Not an expert, but saw your post and thought I would chime in while the info was fresh in my mind.  I'm considering it, but have access to lines of credit and am concerned about tying up from an opportunity cost stand-point.  Still have my biases about life insurance until I get more eduction. 

 Paul, 

Anytime you want to get into a policy like this you want more than guaranteed interest of 4%. You want a policy with a dividend as well. The dividend is not guaranteed, but I can’t think of a major Mutual or Fraternal that hasn’t paid one the past 20 years or so. You either want a company that pays a dividend on top of guaranteed interest or an IUL that will share in stock market growth. 

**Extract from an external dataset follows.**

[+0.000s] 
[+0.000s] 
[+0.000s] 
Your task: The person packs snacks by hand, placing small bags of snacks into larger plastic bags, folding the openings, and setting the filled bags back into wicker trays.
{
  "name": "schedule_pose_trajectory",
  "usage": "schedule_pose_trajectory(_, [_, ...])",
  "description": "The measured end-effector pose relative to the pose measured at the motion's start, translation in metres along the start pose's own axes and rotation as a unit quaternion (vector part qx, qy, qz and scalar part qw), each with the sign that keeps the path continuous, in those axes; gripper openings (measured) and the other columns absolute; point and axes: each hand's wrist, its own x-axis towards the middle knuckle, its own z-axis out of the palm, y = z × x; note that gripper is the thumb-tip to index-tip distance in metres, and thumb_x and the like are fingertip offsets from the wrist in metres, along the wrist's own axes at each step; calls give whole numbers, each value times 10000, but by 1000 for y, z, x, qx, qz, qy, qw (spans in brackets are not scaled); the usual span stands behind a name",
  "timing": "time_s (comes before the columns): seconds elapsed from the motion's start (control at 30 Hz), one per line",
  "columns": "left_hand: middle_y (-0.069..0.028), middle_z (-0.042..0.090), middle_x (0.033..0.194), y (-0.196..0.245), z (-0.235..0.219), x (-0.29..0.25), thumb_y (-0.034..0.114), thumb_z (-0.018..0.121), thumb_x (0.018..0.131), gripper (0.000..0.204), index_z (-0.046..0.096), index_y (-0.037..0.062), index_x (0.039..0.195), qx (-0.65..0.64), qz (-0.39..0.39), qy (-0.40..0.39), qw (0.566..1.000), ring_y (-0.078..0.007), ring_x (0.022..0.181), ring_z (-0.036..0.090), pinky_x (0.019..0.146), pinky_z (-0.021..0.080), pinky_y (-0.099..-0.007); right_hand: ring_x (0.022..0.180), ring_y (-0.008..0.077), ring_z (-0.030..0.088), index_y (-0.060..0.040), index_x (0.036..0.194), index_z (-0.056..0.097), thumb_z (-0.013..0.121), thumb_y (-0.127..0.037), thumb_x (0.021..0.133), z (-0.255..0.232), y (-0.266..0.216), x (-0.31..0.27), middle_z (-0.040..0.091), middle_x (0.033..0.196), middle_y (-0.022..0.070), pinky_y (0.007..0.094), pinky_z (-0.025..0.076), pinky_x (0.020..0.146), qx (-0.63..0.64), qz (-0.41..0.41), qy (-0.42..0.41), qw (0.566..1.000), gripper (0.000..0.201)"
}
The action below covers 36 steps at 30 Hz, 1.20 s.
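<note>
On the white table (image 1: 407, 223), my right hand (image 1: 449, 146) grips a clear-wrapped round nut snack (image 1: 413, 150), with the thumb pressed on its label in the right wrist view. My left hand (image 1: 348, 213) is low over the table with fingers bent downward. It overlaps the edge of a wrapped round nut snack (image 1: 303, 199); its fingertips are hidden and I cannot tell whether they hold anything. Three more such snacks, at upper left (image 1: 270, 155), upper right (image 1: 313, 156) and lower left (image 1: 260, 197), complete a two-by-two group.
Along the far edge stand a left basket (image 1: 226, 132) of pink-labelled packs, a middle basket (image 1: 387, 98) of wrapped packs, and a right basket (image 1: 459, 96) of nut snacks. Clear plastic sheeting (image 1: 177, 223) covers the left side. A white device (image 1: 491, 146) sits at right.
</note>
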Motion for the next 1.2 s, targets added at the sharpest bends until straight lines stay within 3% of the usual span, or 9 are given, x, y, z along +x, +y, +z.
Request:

Policies don’t carry as much in “fees”, but there are insurance costs. Obviously if you buy a $500k WL policy, make one payment, the company guarantees the current death benefit based on your purchased insurance and contributed paid up premium in cash value. 

The guaranteed interest of the stock market is -100% and there’s no death benefit. Comparing the costs of the two options isn’t fair considering all growth in a WL policy is protected. If you get a good rate on a savings account, that rate isn’t guaranteed for the rest of your life. Someone recently told me about an offer from Ally that was around 2.4%. They don’t have that offer anymore. People that took that offer are no longer getting that interest rate.

If your policy is bing properly funded most of your cash from the first few years should remain in the policy. 

I know some people will disagree with me, but life insurance is not meant to be an investment. It’s a hedge against your investments. Life insurance has no minimum distributions like retirement accounts, but can be used to supplement your retirement if you’d like. 

Hope that helps. It’s tough finding people who know how to write these policies well.